Geçmişte belirli aralıklarla sipariş zorunluluğu uygulayan bazı işletmeler, bu yöntemi bir adım öteye taşıdı. İstanbul’un popüler semtleri ve üniversite kampüslerine yakın bölgelerdeki kafelerde, artık oturulan süreye göre adisyona ekstra masa ücreti ekleniyor. Örneğin, müşteriler hiçbir sipariş vermeseler bile, her yarım saat için 20-50 TL arasında değişen bir masa ücreti ödemek zorunda kalıyor.
Bazı işletmeler, düşük tutarlı siparişlerde ek ücret talep etmeyi tercih ediyor. Örneğin, 220 TL’nin altında sipariş veren müşteriler, geniş masaları işgal edemiyor veya ek ücret ödüyor.
Maliyet artışı gerekçe gösteriliyor
Kafe sahipleri, uygulamanın artan kira, enerji ve hammadde maliyetleri nedeniyle zorunlu hale geldiğini ifade ediyor. İzmir’de bir kafe işletmecisi, "Bir çayla saatlerce masa işgal eden müşterilerle bu işi sürdürmek imkansız hale geldi. Bu nedenle masa başına belirli bir ücret uygulamak durumunda kaldık," dedi.
Öğrenciler tepki gösteriyor
Özellikle düşük bütçeli üniversite öğrencileri, masa tarifesi uygulamasına sert tepki gösteriyor. Sosyalleşme ve ders çalışmak için kafelere giden öğrenciler, bu tür uygulamaların bütçelerini zorladığını belirtiyor.
Dokuz Eylül Üniversitesi öğrencisi Z. Kaya, "Bir çay söyleyip saatlerce ders çalışmak artık imkansız hale geldi. Bazen de sormadan çay bırakıyorlar ve masa ücreti ödüyoruz. Bu durum, sosyalleşme kültürümüzü yok ediyor," ifadelerini kullandı. İstanbul Üniversitesi öğrencisi M. K. ise "Sürekli sipariş baskısı altındayız. Masa tarifesi eklenince, kafelerde vakit geçirmek lüks bir aktiviteye dönüştü," dedi.

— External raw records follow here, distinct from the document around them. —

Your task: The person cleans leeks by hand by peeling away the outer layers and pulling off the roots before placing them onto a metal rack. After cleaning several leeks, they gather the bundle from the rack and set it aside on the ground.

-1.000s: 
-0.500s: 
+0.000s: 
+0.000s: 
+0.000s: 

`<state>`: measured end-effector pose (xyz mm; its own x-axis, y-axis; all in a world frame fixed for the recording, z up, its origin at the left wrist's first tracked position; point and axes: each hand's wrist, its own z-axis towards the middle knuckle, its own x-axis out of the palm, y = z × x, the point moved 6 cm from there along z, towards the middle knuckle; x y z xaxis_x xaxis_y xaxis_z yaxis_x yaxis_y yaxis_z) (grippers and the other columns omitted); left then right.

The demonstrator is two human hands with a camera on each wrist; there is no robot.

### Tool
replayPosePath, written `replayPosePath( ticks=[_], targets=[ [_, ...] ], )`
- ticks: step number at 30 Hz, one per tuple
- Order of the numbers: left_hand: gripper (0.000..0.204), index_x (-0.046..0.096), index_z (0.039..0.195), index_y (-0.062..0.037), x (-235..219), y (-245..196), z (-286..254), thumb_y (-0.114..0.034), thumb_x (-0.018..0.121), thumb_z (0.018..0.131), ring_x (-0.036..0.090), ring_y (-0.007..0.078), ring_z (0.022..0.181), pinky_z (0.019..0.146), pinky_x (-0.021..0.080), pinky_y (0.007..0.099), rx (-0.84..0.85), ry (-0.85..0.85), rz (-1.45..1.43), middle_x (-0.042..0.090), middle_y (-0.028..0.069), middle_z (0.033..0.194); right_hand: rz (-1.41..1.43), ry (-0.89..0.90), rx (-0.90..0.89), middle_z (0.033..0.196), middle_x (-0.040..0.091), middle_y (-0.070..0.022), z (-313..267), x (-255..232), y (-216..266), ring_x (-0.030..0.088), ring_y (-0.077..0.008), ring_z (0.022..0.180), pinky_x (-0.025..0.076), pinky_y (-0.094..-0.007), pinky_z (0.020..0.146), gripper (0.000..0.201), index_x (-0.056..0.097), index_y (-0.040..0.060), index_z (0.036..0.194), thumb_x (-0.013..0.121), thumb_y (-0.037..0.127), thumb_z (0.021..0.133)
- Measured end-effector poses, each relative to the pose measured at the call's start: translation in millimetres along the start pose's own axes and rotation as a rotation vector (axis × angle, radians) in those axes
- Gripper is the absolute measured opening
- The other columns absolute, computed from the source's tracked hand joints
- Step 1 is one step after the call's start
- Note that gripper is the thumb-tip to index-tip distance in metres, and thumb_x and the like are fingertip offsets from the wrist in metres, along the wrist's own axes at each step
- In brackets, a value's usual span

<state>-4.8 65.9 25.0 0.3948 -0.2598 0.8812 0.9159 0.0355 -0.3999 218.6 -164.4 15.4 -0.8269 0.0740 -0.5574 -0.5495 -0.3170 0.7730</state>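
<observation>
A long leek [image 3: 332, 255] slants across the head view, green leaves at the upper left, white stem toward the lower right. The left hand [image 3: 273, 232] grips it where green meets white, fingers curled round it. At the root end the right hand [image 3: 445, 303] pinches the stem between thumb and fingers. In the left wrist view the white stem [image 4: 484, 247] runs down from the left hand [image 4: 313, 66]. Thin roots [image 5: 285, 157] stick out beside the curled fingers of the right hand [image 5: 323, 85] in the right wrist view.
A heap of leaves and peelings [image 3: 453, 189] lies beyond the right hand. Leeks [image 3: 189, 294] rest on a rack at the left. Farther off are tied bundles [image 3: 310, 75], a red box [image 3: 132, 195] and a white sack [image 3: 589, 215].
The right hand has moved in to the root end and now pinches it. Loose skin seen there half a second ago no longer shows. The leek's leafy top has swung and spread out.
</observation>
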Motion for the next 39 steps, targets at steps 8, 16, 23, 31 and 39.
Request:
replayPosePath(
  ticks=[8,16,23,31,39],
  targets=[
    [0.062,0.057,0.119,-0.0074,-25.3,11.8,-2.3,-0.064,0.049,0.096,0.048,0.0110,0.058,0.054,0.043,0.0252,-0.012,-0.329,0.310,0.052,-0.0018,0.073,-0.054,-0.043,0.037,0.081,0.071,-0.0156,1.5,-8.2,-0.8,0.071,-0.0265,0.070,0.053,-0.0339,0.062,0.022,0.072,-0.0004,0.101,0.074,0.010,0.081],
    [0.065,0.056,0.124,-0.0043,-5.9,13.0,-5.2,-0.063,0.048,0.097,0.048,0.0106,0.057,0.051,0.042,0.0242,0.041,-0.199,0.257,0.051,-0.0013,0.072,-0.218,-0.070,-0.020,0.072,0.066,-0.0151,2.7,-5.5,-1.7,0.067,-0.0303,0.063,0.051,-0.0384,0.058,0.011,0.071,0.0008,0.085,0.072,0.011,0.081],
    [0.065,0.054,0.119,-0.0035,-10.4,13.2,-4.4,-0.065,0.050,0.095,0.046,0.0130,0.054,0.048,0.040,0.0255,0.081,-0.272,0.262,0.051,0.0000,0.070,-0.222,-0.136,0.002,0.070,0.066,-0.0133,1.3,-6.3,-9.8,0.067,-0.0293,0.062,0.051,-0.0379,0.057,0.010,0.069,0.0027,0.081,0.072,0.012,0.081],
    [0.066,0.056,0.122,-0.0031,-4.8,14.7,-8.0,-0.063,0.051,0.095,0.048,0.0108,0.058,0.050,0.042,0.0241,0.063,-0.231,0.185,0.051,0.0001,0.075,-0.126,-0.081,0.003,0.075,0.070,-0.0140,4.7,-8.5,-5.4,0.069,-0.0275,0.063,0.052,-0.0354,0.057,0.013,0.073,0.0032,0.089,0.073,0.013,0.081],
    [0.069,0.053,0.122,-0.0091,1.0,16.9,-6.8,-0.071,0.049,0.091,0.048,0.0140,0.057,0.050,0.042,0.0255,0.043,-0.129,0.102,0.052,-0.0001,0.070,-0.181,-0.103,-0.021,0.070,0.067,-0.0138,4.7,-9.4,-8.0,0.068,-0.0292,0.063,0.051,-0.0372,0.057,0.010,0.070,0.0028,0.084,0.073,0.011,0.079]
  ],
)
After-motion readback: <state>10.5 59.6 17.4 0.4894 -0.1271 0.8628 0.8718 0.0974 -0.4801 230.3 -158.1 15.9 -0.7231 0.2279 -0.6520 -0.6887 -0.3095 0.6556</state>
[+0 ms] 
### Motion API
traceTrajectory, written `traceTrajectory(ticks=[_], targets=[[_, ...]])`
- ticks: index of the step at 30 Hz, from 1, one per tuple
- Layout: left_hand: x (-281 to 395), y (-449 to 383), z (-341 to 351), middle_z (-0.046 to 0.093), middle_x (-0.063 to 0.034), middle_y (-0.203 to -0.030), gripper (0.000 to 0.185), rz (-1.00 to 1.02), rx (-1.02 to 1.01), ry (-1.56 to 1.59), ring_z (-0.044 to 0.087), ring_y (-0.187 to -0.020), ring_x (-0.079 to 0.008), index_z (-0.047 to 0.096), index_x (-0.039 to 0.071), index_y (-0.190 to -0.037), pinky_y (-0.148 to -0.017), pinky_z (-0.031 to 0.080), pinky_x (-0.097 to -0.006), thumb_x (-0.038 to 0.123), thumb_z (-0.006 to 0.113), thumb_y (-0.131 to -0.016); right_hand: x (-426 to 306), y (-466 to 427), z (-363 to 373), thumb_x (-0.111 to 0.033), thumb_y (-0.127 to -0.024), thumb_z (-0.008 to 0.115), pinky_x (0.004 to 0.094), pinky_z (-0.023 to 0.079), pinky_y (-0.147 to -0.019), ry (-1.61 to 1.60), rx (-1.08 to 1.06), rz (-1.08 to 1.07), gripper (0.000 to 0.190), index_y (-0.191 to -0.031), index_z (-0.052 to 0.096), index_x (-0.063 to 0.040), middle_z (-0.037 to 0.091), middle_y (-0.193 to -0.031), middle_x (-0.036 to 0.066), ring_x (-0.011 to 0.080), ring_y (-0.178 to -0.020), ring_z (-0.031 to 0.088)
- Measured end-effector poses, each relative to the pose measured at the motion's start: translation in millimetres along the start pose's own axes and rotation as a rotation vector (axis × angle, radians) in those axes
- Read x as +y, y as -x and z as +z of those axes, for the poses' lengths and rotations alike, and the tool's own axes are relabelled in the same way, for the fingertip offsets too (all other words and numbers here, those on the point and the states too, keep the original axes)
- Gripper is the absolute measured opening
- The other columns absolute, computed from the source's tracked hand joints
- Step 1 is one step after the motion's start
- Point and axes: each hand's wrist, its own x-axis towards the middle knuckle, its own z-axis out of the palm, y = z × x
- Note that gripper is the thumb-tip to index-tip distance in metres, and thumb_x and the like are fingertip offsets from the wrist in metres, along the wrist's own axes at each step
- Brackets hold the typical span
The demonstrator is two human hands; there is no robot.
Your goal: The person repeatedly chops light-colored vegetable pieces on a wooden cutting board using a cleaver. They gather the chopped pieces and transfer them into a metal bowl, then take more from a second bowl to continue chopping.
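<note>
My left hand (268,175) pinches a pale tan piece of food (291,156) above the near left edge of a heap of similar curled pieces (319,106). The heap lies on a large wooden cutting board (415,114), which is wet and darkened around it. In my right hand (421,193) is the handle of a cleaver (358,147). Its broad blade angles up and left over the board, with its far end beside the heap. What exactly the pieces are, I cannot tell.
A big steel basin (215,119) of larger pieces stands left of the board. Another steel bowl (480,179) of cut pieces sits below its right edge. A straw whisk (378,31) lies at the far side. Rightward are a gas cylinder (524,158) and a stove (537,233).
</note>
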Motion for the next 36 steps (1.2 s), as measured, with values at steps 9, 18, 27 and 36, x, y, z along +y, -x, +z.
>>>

Müşterilerden karışık tepkiler
Masa tarifesi uygulaması, bir yandan işletmelerin maliyetlerini karşılamasına destek olurken, diğer yandan özellikle öğrenciler ve dar gelirli gruplar için ekonomik bir yük oluşturuyor. Uygulamanın uzun vadede müşteri alışkanlıklarını nasıl etkileyeceği merak konusu.